| Great article. >Now, you still want to train the best model you can by cleverly leveraging as much compute as you can and as many trillion tokens of high quality training data as possible, but that's just the beginning of the story in this new world; now, you could easily use incredibly huge amounts of compute just to do inference from these models at a very high level of confidence or when trying to solve extremely tough problems that require "genius level" reasoning to avoid all the potential pitfalls that would lead a regular LLM astray. I think this is the most interesting part. We always knew a huge fraction of the compute would be on inference rather than training, but it feels like the newest developments is pushing this even further towards inference.
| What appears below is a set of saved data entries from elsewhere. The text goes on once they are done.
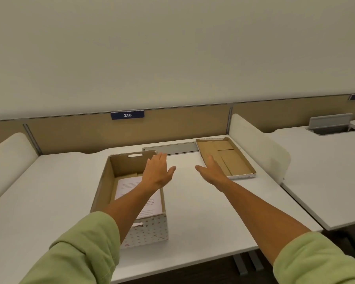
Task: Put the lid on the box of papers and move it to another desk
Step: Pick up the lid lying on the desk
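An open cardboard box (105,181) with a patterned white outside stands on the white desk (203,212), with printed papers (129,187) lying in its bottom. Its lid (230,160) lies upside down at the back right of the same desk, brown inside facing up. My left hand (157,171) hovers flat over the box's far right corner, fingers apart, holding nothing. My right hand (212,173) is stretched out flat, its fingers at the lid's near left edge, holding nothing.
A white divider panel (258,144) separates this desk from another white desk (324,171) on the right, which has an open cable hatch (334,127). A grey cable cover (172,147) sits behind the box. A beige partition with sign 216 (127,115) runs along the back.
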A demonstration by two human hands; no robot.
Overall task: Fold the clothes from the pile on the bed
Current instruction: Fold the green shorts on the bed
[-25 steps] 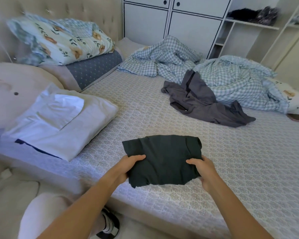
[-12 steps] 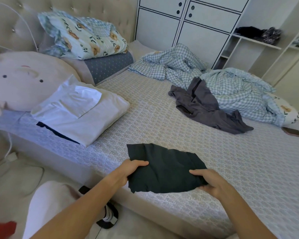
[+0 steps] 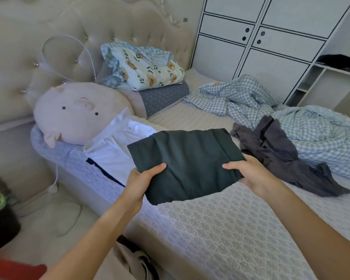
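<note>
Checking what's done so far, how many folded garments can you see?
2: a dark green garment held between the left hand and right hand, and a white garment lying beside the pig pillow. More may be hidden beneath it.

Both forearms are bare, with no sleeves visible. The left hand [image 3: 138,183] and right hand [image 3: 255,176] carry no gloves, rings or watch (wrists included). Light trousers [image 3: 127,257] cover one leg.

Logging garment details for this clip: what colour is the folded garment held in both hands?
The folded garment is a plain dark green, clearest in the head view.
</note>
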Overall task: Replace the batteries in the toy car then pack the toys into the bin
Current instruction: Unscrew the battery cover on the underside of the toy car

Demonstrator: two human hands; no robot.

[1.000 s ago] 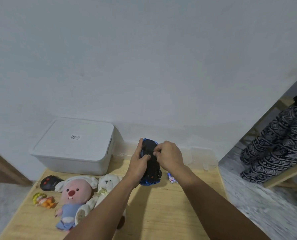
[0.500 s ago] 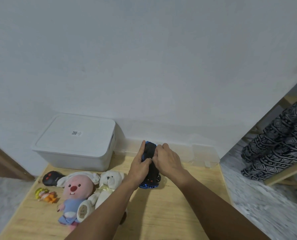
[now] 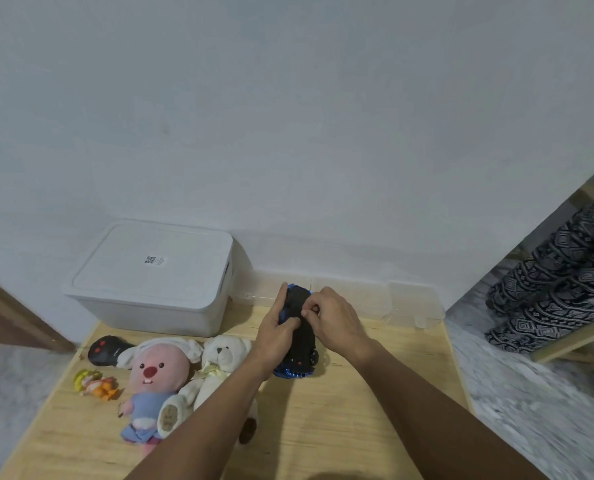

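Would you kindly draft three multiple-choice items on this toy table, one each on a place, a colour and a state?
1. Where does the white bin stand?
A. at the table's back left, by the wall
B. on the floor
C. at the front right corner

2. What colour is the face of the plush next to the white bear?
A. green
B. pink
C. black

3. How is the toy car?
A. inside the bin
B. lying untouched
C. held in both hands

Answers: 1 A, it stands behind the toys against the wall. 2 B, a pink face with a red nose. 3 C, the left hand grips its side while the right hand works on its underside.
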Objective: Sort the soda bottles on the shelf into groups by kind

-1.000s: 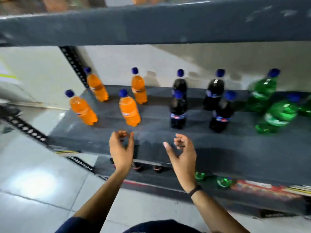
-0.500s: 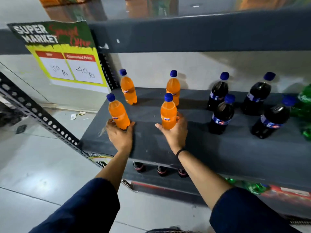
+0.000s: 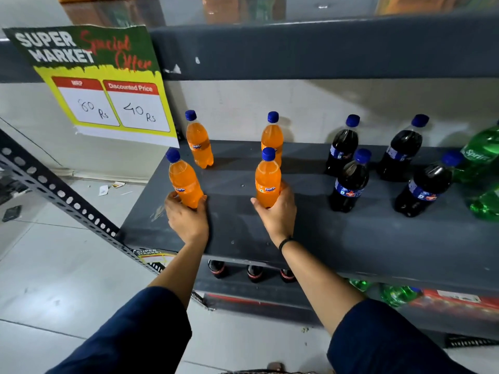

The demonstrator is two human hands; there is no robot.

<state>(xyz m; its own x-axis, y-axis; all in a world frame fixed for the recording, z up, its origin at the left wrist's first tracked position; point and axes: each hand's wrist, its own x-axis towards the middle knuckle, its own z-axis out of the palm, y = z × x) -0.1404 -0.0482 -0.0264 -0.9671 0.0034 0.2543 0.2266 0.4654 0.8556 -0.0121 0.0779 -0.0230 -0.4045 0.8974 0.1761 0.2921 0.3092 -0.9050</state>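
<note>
4 orange Fanta bottles stand upright at the left end of the grey shelf point(image 3: 351, 238), in 2 rows of 2. The left hand point(image 3: 186, 220) is wrapped around the base of the front-left orange bottle point(image 3: 185, 182), fingers curled behind it and thumb at the right side. The right hand point(image 3: 278, 211) grips the front-right orange bottle point(image 3: 267, 182) low down in the same way, a dark band on its wrist. Behind them, the back-left orange bottle point(image 3: 199, 143) and the back-right orange bottle point(image 3: 272, 136) stand near the wall, untouched.

To the right, apart from the orange group, 4 dark cola bottles point(image 3: 349, 184) with blue caps stand in a loose cluster, and beyond them green Sprite bottles point(image 3: 483, 157) run off the right edge of view.

The shelf top is bare between the orange and cola groups and along its front edge. Another grey shelf board point(image 3: 324, 47) hangs close overhead. A price sign point(image 3: 108, 85) reading 60 Rs and 40 Rs hangs at the upper left, next to a perforated metal upright point(image 3: 62, 195) slanting across the view. A lower shelf shows more bottles point(image 3: 253, 273) beneath. The floor point(image 3: 54, 279) to the left is pale tile, with a few scraps near the wall.
</note>
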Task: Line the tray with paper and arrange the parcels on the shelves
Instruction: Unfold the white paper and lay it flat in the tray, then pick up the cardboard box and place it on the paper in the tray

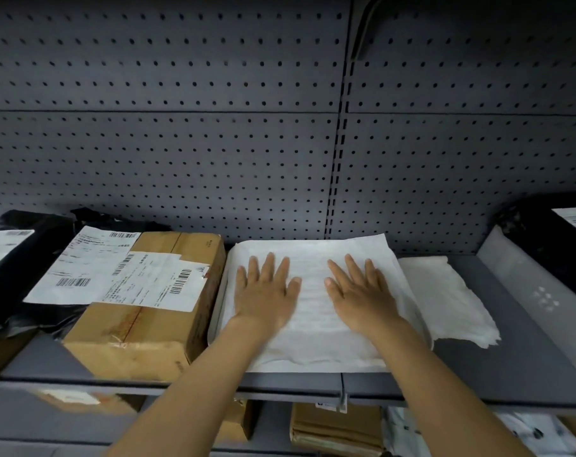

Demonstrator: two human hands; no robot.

Combine that with the fact that you can run the full R1 (680B) distributed on 3 consumer computers [1]. If most of NVIDIAs moat is in being able to efficiently interconnect thousands of GPUs, what happens when that is only important to a small fraction of the overall AI compute? [1]: https://x.com/awnihannun/status/1883276535643455790 |
Imagine having 300. Could you build even better models? Is DeepSeek the right team to deliver that, or can OpenAI, Meta, HF, etc. adapt?
Going to be an interesting few months on the market. I think OpenAI lost a LOT in the board fiasco. I am bullish on HF. I anticipate Meta will lose folks to brain drain in response to management equivocation around company values. I don't put much stock into Google or Microsoft's AI capabilities, they are the new IBMs and are no longer innovating except at obvious margins.